- _WHAT YOU HAVE TO DO_
In the records below, find every line with the word "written" and copy it.

- _SOURCE INFORMATION_
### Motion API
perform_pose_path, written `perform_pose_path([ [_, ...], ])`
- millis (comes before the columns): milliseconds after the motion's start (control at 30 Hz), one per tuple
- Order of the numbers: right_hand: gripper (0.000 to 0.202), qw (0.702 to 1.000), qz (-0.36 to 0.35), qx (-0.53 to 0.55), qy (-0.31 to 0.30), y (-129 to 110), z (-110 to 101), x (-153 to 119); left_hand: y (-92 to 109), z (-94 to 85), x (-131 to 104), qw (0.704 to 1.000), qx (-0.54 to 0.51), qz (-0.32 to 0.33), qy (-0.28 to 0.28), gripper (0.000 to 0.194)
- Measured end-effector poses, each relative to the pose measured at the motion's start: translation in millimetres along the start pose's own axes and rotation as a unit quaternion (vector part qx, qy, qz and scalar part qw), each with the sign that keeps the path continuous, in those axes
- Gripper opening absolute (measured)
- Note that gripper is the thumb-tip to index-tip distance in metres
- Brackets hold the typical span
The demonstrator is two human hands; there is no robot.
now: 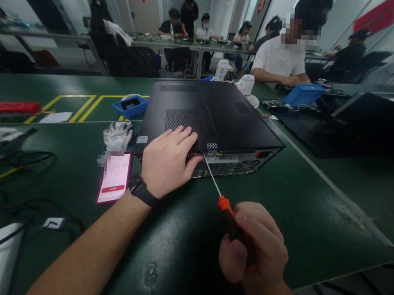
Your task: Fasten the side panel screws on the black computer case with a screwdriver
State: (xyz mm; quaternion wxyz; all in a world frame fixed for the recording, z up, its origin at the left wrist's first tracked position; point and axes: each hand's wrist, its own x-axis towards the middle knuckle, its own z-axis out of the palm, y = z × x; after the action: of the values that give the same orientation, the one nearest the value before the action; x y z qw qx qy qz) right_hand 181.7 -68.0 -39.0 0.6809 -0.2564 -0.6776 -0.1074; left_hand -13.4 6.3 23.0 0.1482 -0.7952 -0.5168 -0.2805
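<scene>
A black computer case [186,98] lies flat on the green table, its rear side with a fan grille and ports facing me. My left hand [169,161] rests on the case's near left edge, fingers spread over the top panel and thumb at the rear side. My right hand [254,242] is wrapped round the handle of an orange and black screwdriver [224,203]. The screwdriver's shaft points up and left, and its tip meets the rear edge of the case beside my left thumb. Whatever lies right at the tip is too small to tell.
Left of the case are a phone [115,178], gloves [118,136] and a blue tray [130,106]. Cables [32,157] lie at the far left. Dark panels [318,128] lie on the right, near a person in a white shirt [279,59].
</scene>
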Motion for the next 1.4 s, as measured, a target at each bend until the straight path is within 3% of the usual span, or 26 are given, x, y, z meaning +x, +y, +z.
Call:
perform_pose_path([
  [267,0.030,0.999,0.032,0.001,-0.034,-1,-12,3,-1,0.6,0,1.000,-0.011,-0.004,-0.002,0.046],
  [400,0.031,1.000,0.015,-0.002,-0.018,1,-9,-1,-1,1.4,0,1.000,-0.008,-0.003,-0.002,0.047],
  [567,0.018,1.000,0.011,-0.010,-0.009,1,-8,2,0,0.9,0,1.000,-0.003,0.000,0.000,0.046],
  [700,0.007,0.997,-0.008,-0.077,-0.012,-1,-16,4,0,0.9,0,1.000,-0.004,0.000,-0.004,0.046],
  [833,0.003,0.994,0.002,-0.087,-0.066,-6,-24,6,0,0.6,0,1.000,-0.007,-0.003,-0.004,0.046],
  [1000,0.016,0.989,0.031,-0.059,-0.131,-11,-26,14,0,0.2,0,1.000,-0.007,-0.005,-0.008,0.046],
  [1233,0.017,0.997,0.021,-0.043,-0.053,-12,-13,10,0,0.3,0,1.000,-0.005,-0.006,-0.006,0.045],
  [1400,0.026,0.999,0.020,-0.018,-0.042,-9,-14,3,0,0.2,0,1.000,-0.009,-0.007,-0.010,0.045],
])
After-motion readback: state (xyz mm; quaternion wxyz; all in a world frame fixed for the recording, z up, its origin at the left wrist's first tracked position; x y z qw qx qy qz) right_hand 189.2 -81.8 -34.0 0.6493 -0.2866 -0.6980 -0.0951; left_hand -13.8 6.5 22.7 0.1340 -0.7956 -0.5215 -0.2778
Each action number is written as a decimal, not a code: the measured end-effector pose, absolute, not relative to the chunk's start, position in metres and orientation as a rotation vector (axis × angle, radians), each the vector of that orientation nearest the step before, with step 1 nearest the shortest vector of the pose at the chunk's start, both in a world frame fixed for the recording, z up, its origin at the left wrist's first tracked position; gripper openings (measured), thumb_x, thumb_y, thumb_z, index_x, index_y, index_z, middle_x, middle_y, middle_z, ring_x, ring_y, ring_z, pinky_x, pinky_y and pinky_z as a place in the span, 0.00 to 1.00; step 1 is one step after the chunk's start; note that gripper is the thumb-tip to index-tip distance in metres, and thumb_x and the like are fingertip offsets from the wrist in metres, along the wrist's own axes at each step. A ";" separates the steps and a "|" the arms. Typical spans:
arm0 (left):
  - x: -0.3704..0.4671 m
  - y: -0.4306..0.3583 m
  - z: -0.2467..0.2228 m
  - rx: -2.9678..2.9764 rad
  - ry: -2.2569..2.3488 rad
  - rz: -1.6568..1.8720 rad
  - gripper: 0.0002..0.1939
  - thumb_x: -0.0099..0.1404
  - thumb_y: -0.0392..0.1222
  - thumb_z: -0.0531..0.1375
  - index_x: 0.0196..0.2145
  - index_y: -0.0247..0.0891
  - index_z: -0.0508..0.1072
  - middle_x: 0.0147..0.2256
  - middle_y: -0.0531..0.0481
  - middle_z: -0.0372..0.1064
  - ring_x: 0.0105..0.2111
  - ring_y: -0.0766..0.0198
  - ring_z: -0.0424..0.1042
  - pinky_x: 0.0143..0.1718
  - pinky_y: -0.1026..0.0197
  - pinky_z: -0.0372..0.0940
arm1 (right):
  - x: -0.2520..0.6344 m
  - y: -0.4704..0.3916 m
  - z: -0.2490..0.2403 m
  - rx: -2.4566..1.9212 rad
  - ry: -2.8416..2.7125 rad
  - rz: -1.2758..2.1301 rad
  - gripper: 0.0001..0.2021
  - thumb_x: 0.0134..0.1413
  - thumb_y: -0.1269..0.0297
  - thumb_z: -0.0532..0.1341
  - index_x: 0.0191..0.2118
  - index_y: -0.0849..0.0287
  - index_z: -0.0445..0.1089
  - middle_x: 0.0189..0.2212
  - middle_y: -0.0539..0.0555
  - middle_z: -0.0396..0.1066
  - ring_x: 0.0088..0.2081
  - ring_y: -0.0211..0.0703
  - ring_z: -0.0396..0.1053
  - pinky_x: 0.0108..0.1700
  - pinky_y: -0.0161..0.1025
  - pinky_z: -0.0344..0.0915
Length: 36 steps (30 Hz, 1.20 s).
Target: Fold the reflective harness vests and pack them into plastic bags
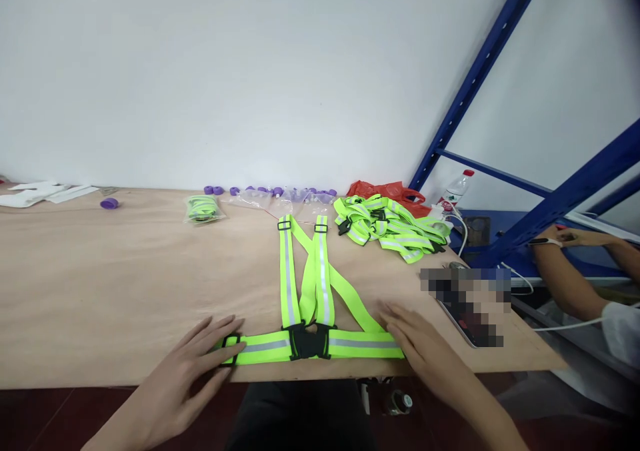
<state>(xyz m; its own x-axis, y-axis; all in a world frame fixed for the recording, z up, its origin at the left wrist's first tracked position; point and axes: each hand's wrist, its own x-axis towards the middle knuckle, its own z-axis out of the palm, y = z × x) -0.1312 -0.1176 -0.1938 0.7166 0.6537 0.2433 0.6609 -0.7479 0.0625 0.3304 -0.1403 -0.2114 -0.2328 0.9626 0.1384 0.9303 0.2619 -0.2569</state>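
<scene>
A neon yellow-green harness with grey reflective stripes lies spread on the wooden table near its front edge. Its black buckle is fastened at the middle of the waist strap. Fingers apart, my left hand touches the strap's left end beside a black slider. My right hand lies flat with stretched fingers over the strap's right end, hiding that end. Two shoulder straps point away from me, each with a black slider at the top.
Behind are a bagged harness, purple rolls, clear bags and a red bag. A pile of harnesses is at the back right. A phone, blue rack, bottle and another person's arms are rightward.
</scene>
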 end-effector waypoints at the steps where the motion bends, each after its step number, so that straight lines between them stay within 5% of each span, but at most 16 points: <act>1: -0.123 -0.116 -0.190 -2.878 -1.135 -0.444 0.28 0.71 0.42 0.57 0.67 0.53 0.61 0.66 0.53 0.59 0.65 0.55 0.62 0.66 0.48 0.58 | 0.326 -0.125 -0.197 -1.756 -2.247 0.184 0.23 0.71 0.57 0.46 0.59 0.55 0.73 0.59 0.58 0.71 0.60 0.51 0.68 0.62 0.51 0.64; 5: -0.069 -0.125 -0.190 -2.807 -1.075 -0.760 0.25 0.70 0.34 0.55 0.64 0.44 0.67 0.64 0.48 0.64 0.65 0.56 0.61 0.68 0.46 0.54 | 0.294 -0.032 -0.151 -1.893 -2.112 0.221 0.16 0.66 0.58 0.54 0.44 0.56 0.78 0.47 0.58 0.78 0.51 0.52 0.73 0.54 0.44 0.66; 10: -0.002 -0.148 -0.205 -2.830 -0.791 -0.868 0.25 0.62 0.25 0.54 0.54 0.39 0.74 0.59 0.47 0.70 0.65 0.54 0.62 0.69 0.44 0.51 | 0.254 0.096 -0.150 -1.959 -2.017 0.303 0.16 0.64 0.59 0.59 0.54 0.59 0.70 0.54 0.60 0.73 0.55 0.51 0.69 0.54 0.41 0.64; 14: -0.003 -0.147 -0.210 -2.718 -0.873 -0.977 0.22 0.62 0.24 0.54 0.50 0.39 0.75 0.53 0.46 0.75 0.61 0.55 0.68 0.67 0.43 0.55 | 0.238 0.148 -0.174 -2.074 -1.962 0.454 0.18 0.65 0.56 0.62 0.55 0.60 0.69 0.53 0.59 0.71 0.50 0.50 0.72 0.51 0.50 0.70; 20: -0.040 -0.141 -0.220 -2.591 -1.086 -0.932 0.20 0.67 0.29 0.54 0.54 0.37 0.73 0.58 0.41 0.71 0.63 0.53 0.65 0.59 0.50 0.68 | 0.236 0.167 -0.194 -1.999 -1.893 0.574 0.18 0.65 0.58 0.62 0.56 0.60 0.68 0.54 0.58 0.70 0.49 0.49 0.72 0.50 0.51 0.72; 28: -0.042 -0.142 -0.225 -2.658 -1.005 -0.808 0.26 0.64 0.25 0.53 0.57 0.39 0.73 0.63 0.44 0.65 0.66 0.54 0.61 0.68 0.44 0.54 | 0.266 0.181 -0.177 -1.974 -1.848 0.522 0.18 0.65 0.57 0.62 0.56 0.60 0.68 0.53 0.58 0.70 0.49 0.49 0.72 0.49 0.51 0.72; 36: -0.042 -0.140 -0.208 -2.832 -0.910 -0.741 0.27 0.65 0.26 0.53 0.58 0.43 0.72 0.61 0.48 0.68 0.60 0.59 0.69 0.62 0.54 0.65 | 0.258 0.159 -0.184 -2.065 -1.986 0.212 0.17 0.67 0.59 0.59 0.56 0.62 0.68 0.51 0.61 0.71 0.49 0.50 0.72 0.51 0.51 0.70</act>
<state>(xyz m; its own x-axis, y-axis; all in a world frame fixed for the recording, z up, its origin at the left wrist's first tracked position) -0.0421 -0.1398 -0.2082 0.7074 0.5291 0.4686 0.5657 -0.8213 0.0734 0.2578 0.1593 -0.1839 0.0504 0.9956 0.0794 0.9564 -0.0252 -0.2911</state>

- _SOLUTION TO THIS TASK_
perform_pose_path, written `perform_pose_path([ [_, ...], ])`
Each action number is written as a decimal, not a code: the measured end-effector pose, absolute, not relative to the chunk's start, position in metres and orientation as a rotation vector (axis × angle, radians), each the vector of that orientation nearest the step before, with step 1 nearest the shortest vector of the pose at the chunk's start, both in a world frame fixed for the recording, z up, its origin at the left wrist's first tracked position; gripper openings (measured), thumb_x, thumb_y, thumb_z, index_x, index_y, index_z, middle_x, middle_y, middle_z, ring_x, ring_y, ring_z, pinky_x, pinky_y and pinky_z as a place in the span, 0.00 to 1.00; step 1 is one step after the chunk's start; note that gripper is the thumb-tip to index-tip distance in metres, and thumb_x and the like are fingertip offsets from the wrist in metres, along the wrist's own axes at each step. A ";" separates the steps and a "|" the arms. Typical spans:

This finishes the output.